L'affermazione di fare un controllo ogni anno è quindi priva di base scientifica, di validazione, di evidenza, semplicemente non è vera.
L'idea che controllare spessissimo la propria salute sia un concetto sbagliato lo possiamo applicare in questo caso. La salute va controllata quando c'è un motivo o nei tempi previsti dalle singole situazioni (e questo deve dirlo il vostro medico), se tutti noi ci controllassimo continuamente saremmo una società malata senza avere nessuna malattia.
Il "molto tempo" è un concetto aleatorio ed è quindi la scienza, in base ai dati che abbiamo, alle evidenze e alle conoscenze, a dirci a quanto equivale. Non a caso la tempistica dei controlli varia da caso a caso, da una malattia all'altra, da una persona ad un'altra.
Nel caso del Pap test (un esame ginecologico che serve a diagnosticare i tumori del collo dell'utero) questa tempistica è di un esame ogni 3 anni (nelle persone sane e non a rischio di malattia). Farlo più spesso non solo non serve a niente (non aumenta la possibilità di diagnosi) ma espone a rischi (interventi invasivi, ulteriori esami, controlli rischiosi, danni, spese, stress...). Per questo si decide una tempistica utile, che bilanci rischi e benefici, che sia utile al paziente e non ad altri.
Nel caso di prevenzione del tumore alla prostata questa tempistica è stata fissata da tutte le società scientifiche al mondo in 2 anni se si è a rischio, in 8 anni se non si è a rischio (con variazioni da una realtà all'altra ma non esagerate).
Punto. Il resto sono chiacchiere e pubblicità. Che la campagna "a favore" della prevenzione dei problemi prostatici sia sostenuta (da sei anni, dicono nel loro sito) da un'azienda farmaceutica che produce farmaci per la prostata è un dato da sapere.

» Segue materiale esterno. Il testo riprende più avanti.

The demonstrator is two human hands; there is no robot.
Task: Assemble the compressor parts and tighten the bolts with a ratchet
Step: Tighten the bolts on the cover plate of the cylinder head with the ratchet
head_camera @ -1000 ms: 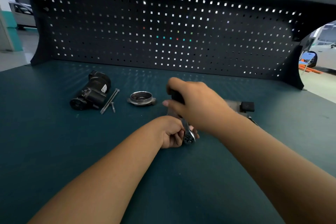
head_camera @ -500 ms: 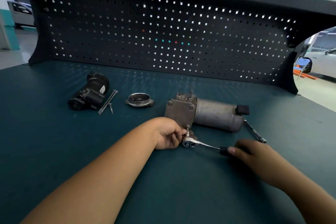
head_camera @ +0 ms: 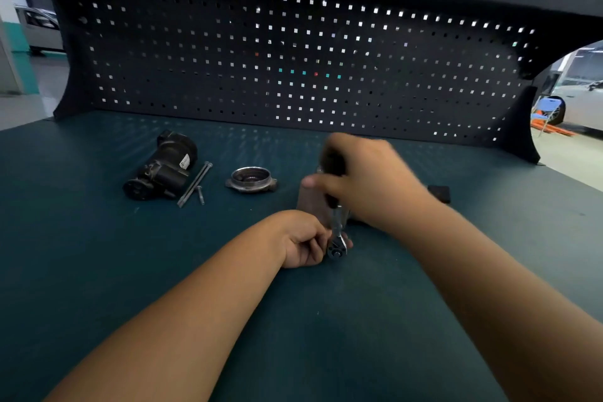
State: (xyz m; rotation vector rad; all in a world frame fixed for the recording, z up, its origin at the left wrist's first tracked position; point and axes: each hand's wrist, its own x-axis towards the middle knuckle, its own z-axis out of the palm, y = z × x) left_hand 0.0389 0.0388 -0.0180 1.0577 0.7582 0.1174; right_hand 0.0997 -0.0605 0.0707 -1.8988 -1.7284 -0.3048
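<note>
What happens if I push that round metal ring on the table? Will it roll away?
Probably not. The metal ring lies flat on the green bench top, and small ears stick out from its rim, so it would likely slide, not roll. It looks like solid metal, so probably stiff and heavy for its size.

Dark teal bench (head_camera: pixel 98 271) w/ black pegboard (head_camera: pixel 228 75) at back, light showing thru holes. Pale concrete floor (head_camera: pixel 23 108) both sides; white car (head_camera: pixel 584 108) parked at right.
</note>
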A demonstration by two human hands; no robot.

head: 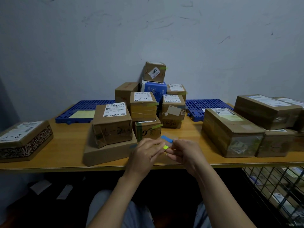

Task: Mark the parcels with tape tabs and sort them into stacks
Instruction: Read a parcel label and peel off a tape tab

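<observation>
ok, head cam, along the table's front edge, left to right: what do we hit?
patterned box → flat box → left hand → tape tabs → right hand → long box

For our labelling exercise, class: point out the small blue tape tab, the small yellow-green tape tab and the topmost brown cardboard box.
small blue tape tab [167, 139]: head view, its middle
small yellow-green tape tab [166, 147]: head view, its middle
topmost brown cardboard box [154, 72]: head view, its front sticker
</observation>
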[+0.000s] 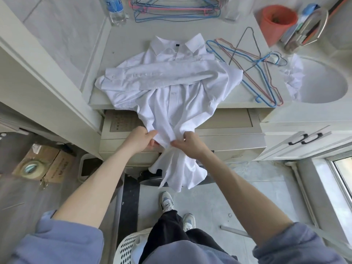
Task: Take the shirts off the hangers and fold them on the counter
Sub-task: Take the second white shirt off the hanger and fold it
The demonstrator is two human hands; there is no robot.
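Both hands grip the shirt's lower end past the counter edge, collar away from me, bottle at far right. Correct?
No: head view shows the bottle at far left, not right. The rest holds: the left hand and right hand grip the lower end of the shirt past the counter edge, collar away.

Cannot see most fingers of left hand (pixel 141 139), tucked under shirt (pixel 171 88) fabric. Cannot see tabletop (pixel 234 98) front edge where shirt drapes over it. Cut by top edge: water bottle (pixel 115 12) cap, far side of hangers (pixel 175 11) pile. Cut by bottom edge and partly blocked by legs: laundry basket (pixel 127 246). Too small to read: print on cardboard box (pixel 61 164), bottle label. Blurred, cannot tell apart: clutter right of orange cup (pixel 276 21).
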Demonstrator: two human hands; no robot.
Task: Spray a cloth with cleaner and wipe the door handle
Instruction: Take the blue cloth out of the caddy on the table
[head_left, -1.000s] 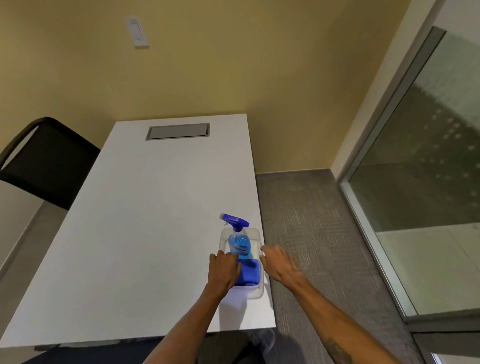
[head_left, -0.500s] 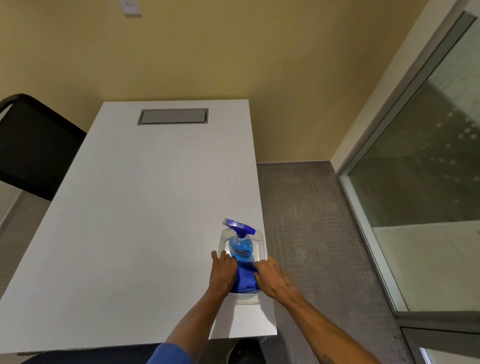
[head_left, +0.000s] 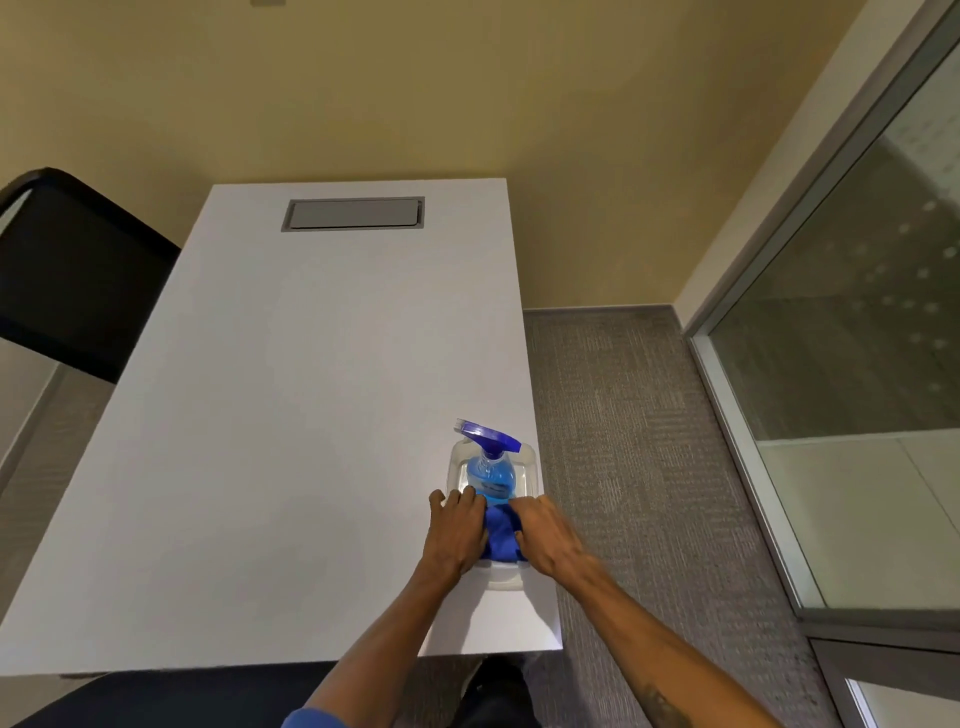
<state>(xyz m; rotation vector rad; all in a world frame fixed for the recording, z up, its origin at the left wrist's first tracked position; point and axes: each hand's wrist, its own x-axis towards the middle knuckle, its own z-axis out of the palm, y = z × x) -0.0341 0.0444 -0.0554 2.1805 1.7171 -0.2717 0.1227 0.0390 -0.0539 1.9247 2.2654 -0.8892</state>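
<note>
A clear spray bottle (head_left: 490, 472) of blue cleaner with a blue trigger head stands in a clear plastic tray (head_left: 531, 464) near the table's right front edge. In the tray's near half, just in front of the bottle, lies a folded blue cloth (head_left: 500, 538). My left hand (head_left: 455, 531) lies flat over the tray's left rim with its fingers spread, its fingertips beside the bottle's base. My right hand (head_left: 545, 535) rests on the cloth's right side, fingers bent toward the bottle; its grip is hidden. No door handle is in view.
The white table (head_left: 291, 415) has a grey hatch (head_left: 353, 213) at its far end. A black chair (head_left: 67, 280) stands at the left. On the right are grey carpet (head_left: 623, 441) and a glass partition in a metal frame (head_left: 753, 467).
Both hands have closed in over the tray: the right hand came from beside the tray onto the cloth, and the left hand slid forward to the bottle's base. The view tilted down.
</note>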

Il "bello" è che in alcuni giornali si dice, a proposito degli uomini italiani, che sarebbero, secondo un'indagine:
Il "bello" è che in alcuni giornali si dice, a proposito degli uomini italiani, che sarebbero, secondo un'indagine:
"Poco informati, ma con una certa consapevolezza della propria scarsa conoscenza; disattenti, ma non completamente all’oscuro delle problematiche e dei rischi urologici. È questo il rapporto tra gli uomini e la salute maschile secondo gli urologi italiani"Qui mi sembra che di scarsa conoscenza ce ne sia da tutte le parti. Alla fine dell'articolo ripropongo un grafico (tradotto da me dall'originale inglese) che forse fa capire meglio perché non conviene "controllare tutti" (ad esempio con lo screening) ma solo i casi selezionati.
Insomma, per chi crede che le bufale siano solo dei ciarlatani e di chi dice di curare con i magneti, beh, eccone una che proviene dalla medicina che si dice "seria".
E ne dico un'altra: non è che i ciarlatani prosperino proprio perché la stessa medicina (seria) ha spesso l'atteggiamento del ciarlatano?
La risposta la lascio a voi perché non posso fare tutto io.